Again this is not bad or good; for a professional, using Cubase every day, having choices is important; it allows to develop your specific workflow and optimise your way or working. 
But, and this is very personal, i find Logic more intuitive, linear, not using it every day. For IT guys, i'll make an exemple; i use emacs 8 hours a day, and i have been using emacs like that for around 35 years. With respect to modern editors is far from intuitive, and complex, but is hugely powerful, expecially considering emacs-lisp; but if you use it every day, 8 hour a day, complexity is no more a problem; i have emacs keybindings in my fingers firmware 😎.
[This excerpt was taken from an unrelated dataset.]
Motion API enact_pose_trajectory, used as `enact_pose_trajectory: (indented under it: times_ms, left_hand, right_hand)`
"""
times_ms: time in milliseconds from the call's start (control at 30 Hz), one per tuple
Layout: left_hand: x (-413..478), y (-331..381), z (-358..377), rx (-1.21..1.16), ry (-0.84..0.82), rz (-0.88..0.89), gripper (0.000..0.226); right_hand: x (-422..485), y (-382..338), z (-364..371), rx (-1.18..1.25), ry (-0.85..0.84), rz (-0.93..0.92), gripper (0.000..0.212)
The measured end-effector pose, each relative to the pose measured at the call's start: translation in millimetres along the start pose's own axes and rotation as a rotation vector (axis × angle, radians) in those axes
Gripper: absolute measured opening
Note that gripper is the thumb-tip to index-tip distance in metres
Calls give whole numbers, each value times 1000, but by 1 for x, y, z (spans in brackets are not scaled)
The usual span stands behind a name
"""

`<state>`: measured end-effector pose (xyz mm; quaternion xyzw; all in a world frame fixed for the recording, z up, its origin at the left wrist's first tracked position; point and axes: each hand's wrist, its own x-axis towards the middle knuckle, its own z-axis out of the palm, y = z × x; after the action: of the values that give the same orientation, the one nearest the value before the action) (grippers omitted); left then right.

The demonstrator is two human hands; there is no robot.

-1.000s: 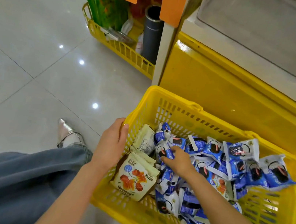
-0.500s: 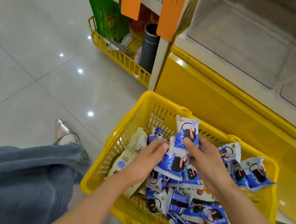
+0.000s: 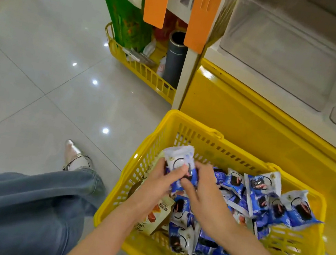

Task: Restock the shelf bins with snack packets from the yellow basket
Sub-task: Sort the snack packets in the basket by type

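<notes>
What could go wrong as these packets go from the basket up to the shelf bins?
Several blue packets are bunched between the left hand and right hand; one may slip out into the yellow basket. The clear shelf bin sits higher up, so a packet could catch its edge and fall.

One wide-angle camera, worn on the person's head, gives the only view. It faces forward and steeply down, close above the bare left grip (image 3: 153,188) and right grip (image 3: 206,198), both on a blue-and-white snack packet (image 3: 179,161) over the yellow slotted plastic basket (image 3: 197,128). Glossy grey floor tiles (image 3: 40,69) fill the left and clear plastic shelf bins (image 3: 282,57) the upper right.
</notes>
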<state>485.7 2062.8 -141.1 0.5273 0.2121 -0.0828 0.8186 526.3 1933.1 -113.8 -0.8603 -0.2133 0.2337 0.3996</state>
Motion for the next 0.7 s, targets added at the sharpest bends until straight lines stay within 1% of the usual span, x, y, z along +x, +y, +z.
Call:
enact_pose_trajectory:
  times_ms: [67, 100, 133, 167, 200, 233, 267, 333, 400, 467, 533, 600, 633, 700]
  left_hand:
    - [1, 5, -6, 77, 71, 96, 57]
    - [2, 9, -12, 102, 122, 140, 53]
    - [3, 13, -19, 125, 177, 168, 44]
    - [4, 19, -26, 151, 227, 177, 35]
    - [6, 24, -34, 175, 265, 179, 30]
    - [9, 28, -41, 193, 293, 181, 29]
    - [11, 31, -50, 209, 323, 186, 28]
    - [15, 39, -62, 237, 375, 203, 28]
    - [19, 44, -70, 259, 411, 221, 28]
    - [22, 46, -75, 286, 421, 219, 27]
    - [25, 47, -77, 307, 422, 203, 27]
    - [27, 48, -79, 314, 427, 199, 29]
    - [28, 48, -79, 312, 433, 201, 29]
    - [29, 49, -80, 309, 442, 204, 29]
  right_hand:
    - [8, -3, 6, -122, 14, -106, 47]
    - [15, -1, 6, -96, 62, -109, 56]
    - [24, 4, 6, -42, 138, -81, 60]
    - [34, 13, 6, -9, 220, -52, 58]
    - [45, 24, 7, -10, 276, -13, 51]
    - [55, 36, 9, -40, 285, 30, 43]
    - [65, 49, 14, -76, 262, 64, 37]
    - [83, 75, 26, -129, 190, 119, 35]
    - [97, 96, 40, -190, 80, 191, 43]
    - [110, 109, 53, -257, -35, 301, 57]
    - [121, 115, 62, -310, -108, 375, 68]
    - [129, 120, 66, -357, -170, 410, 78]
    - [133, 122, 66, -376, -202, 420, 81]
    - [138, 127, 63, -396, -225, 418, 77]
Coming to practical advise: try to approach things the Logic way; put aside the way you where doing things on Cubase, and find the most natural ways to do those things in Logic; then re-evaluate both ways and chose the best. For exemple, initially i tried to rebuild my exact Cubase workflow with logic (like working with three virtual screen, main window, plugins and mixer), to finally find out that way of working was useful with Cubase (and his huge mixer windows) but it did not made sense anymore with Logic, where i find i can work better with a single window layout.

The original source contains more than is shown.